Given that isoflurane molecules in the central cavity are in direct contact with water, we were surprised that diffusion translational constant is comparable to those observed in the other two binding sites.
Our homology model of NaChBac preserves the fenestrations found in the NavAb crystal structure , , which provide a hydrophobic tunnel from the protein surface to the central cavity. We anticipated isoflurane occupation of hydrophobic pockets on the NaChBac protein surface, but were unsure whether isoflurane molecules would be able to fully traverse the fenestrations to displace bound waters and access the pore. In the flooding simulation, the S6 gate was closed, and there was no hydrophilic pathway for the drug molecules to the central cavity. Nevertheless, several isoflurane molecules were able to reach the pore through the fenestrations, displacing water molecules that left the central cavity through the selectivity filter.

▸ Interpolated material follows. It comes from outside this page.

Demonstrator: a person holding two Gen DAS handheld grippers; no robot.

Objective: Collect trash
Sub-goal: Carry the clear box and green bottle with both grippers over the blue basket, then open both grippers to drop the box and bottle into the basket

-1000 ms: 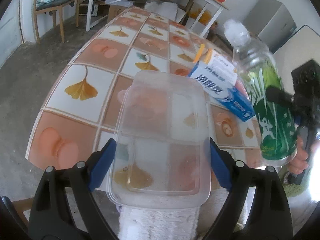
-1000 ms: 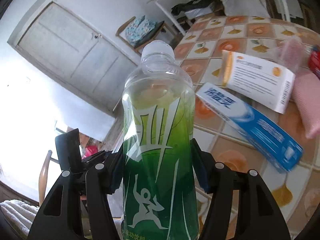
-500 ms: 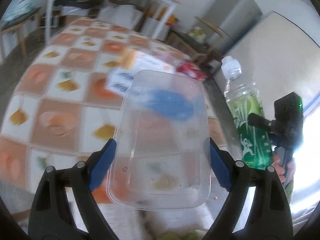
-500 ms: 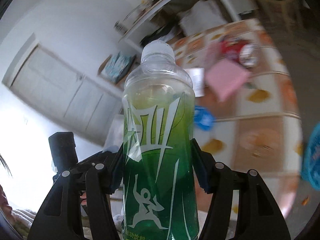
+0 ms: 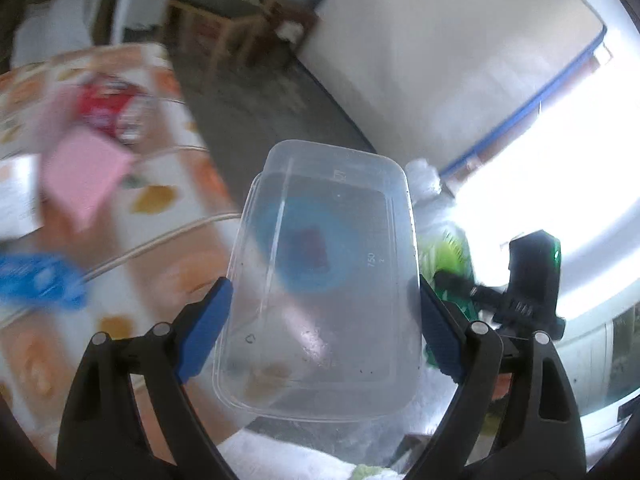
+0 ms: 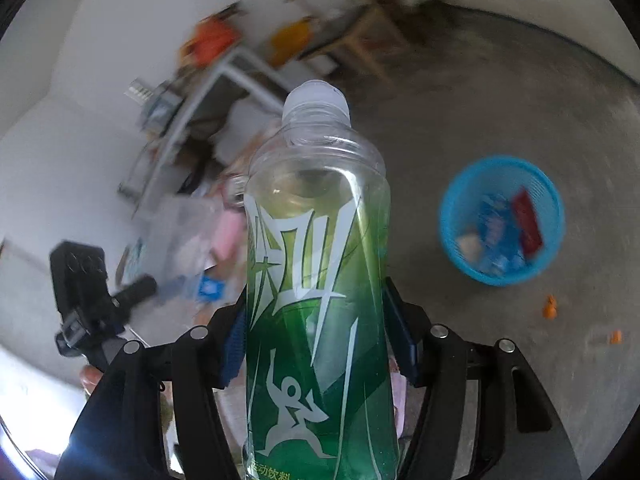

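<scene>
Left gripper (image 5: 322,328) clamped wide, angled down; right gripper (image 6: 320,348) clamped narrower

- The left claw (image 5: 322,322) has two black plastic arms, each with long slot cut-outs and two silver round screw heads near the top.
- Its fingers (image 5: 204,326) carry blue pads on their inner faces.
- The right claw (image 6: 320,344) is built the same: black slotted arms, silver screws, blue pads (image 6: 234,344).
- In the left wrist view, the right claw's body (image 5: 532,284) is a black box with a small green patch on its top corner and a black rod jutting sideways.
- In the right wrist view, the left claw's body (image 6: 78,280) is a black box with a row of round holes.
</scene>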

Interestingly, each isoflurane molecule is able to displace approximately six water molecules (Figure 3A). Thus, in presence of a drug molecule, two solvation shells of water cannot surround a permeant sodium ion. An intriguing hypothesis raised by this observation is that inhibition may result from desolvation of the central cavity rather than steric hindrance, therefore a correlation between molecular volume of the drug and potency should be expected for this site. We found that isoflurane can both enter and exit the pore via fenestrations (Figure 4, Movie S2) and that all four fenestrations had both exchange and occupation by isoflurane (Table S1). This observation strongly suggests that fenestrations can act as a hydrophobic access pathway to the central cavity for small hydrophobic drugs such as isoflurane. However, it is still unclear if larger hydrophobic drugs, including other general anesthetics like sevoflurane and propofol, could traverse the same fenestration pathway. Crystal structures of NavBacs have so far shown that the fenestrations are occupied by the alkyl moiety of lipid molecules. Our simulations confirm that in the absence of isoflurane, each fenestration is occupied by the alkyl moiety of a lipid molecule; but in the presence of isoflurane, the lipid tails are displaced allowing isoflurane to enter the central cavity.

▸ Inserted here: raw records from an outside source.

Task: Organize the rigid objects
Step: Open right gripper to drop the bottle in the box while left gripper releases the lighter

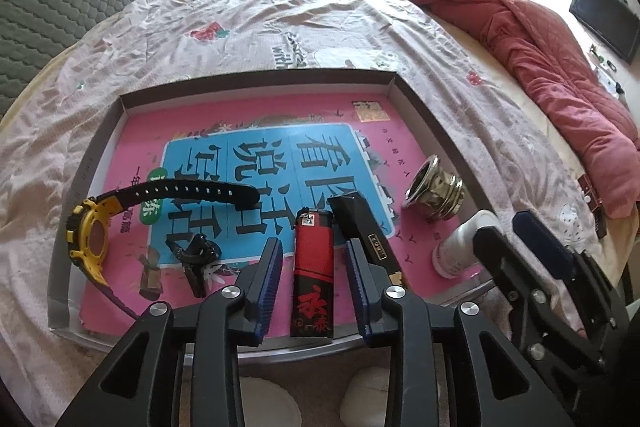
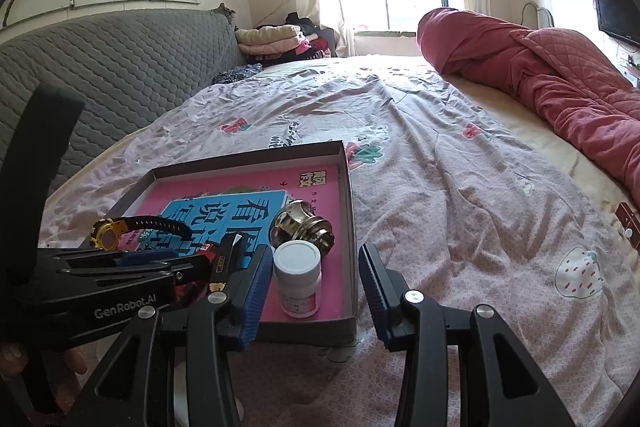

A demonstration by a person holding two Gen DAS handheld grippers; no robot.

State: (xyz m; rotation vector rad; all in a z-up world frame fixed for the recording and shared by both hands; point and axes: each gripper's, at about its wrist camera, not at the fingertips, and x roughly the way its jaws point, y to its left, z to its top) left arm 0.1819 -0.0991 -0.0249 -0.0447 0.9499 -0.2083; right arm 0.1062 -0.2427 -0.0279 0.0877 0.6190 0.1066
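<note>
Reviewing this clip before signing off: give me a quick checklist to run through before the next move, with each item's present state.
1. Left gripper pads clear of lighter: ok, gaps both sides.
2. Lighter lying inside box: ok.
3. Right gripper empty: ok, jaws apart.
4. White bottle upright in box: ok.
5. Watch, metal knob inside box: ok.
6. Black bar touching lighter: cannot tell.

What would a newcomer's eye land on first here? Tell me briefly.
The shallow box on the bed, lined with a bright pink and blue book cover. In it, a red lighter lies between the open left tongs, with a yellow watch at the left and a brass knob at the right.
</note>
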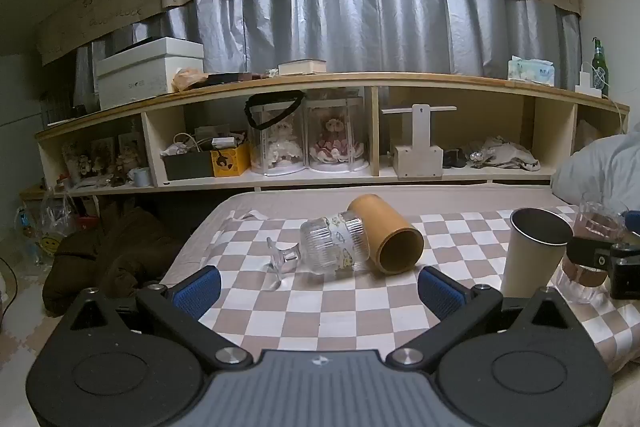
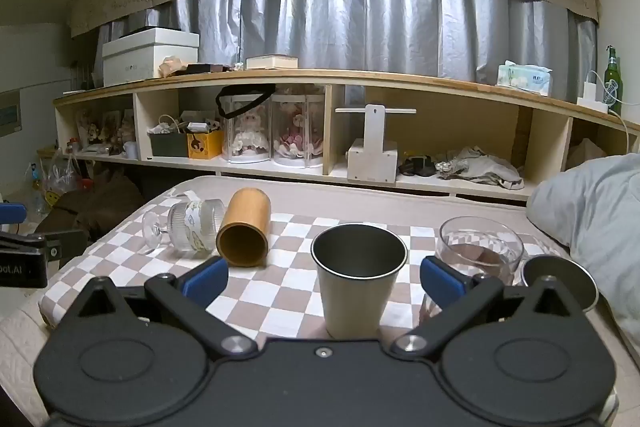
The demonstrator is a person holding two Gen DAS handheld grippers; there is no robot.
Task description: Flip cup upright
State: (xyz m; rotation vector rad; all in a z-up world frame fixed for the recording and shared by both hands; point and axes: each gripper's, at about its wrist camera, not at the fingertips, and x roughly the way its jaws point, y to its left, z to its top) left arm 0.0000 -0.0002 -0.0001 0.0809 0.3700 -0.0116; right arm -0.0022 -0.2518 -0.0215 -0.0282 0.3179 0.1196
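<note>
A tan cylindrical cup (image 1: pixel 386 233) lies on its side on the checkered cloth (image 1: pixel 320 311), mouth toward me. A ribbed stemmed glass (image 1: pixel 328 247) lies on its side against its left flank. Both also show in the right wrist view: the tan cup (image 2: pixel 244 231) and the glass (image 2: pixel 188 225). My left gripper (image 1: pixel 318 287) is open and empty, just short of the two. My right gripper (image 2: pixel 322 281) is open, its fingers either side of an upright metal cup (image 2: pixel 358 279) without touching it.
A clear glass (image 2: pixel 478 251) stands upright right of the metal cup, with another round vessel (image 2: pixel 560 277) beside it. A grey pillow (image 2: pixel 592 219) lies at right. A long shelf unit (image 1: pixel 320 131) runs behind the bed. A dark heap (image 1: pixel 108 255) lies on the floor at left.
</note>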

Using an unbiased sampling of cavities within the bacterial channel NaChBac, we identified three putative binding sites for isoflurane. These binding sites are located at the extracellular side of the channel near the selectivity filter, at the linker between S4 and S5, and in the central cavity. Though the estimated binding free energies indicate high affinity, isoflurane molecules explore several orientations within each binding site. Due to the flexible nature of the Asn and Gln side-chains, isoflurane is able to form stable interactions with the protein at the extracellular and linker sites. Surprisingly, despite the fact that the pore is not accessible from the intracellular side, isoflurane molecules were able to reach the central cavity through the fenestrations. This observation suggests that the fenestrations could be the anesthetic hydrophobic pathways proposed more than three decades ago , , .
Possible mechanisms of anesthetic action
All three identified sites are in regions of the protein that are predicted by mutagenesis to be critical to gating and conduction, and we hypothesize that some or all of them will play a role in inhibition of NaChBac by isoflurane. Since the time-scales involved in the molecular events relevant for gating are beyond normal MD simulation time-scales, we cannot directly probe the effect of drug interactions on protein conformation. However, based on knowledge of the mechanisms of gating, conduction, and inhibition by local anesthetics, we postulate possible mechanisms of drug action involving the binding sites suggested by our simulations. Isoflurane binding to the extracellular site positioned in the P-loops could affect the conformation of the selectivity filter, leading to inactivation through filter collapse , and consequent reduction in peak current. Isoflurane binding to the linker site, which sits between the cuff formed by the S4–S5 linkers and the S6 bundle crossing, could affect the conformation or the coupling between the cuff and the bundle crossing to halt gating –. Finally, isoflurane in the pore site could simply occlude the pore through classical local anesthetic mechanisms , which has also been recently proposed as an inhibition mechanism of the GLIC channel by the same anesthetic ; this open channel block could be either purely steric or enhanced by the desolvation of the pore.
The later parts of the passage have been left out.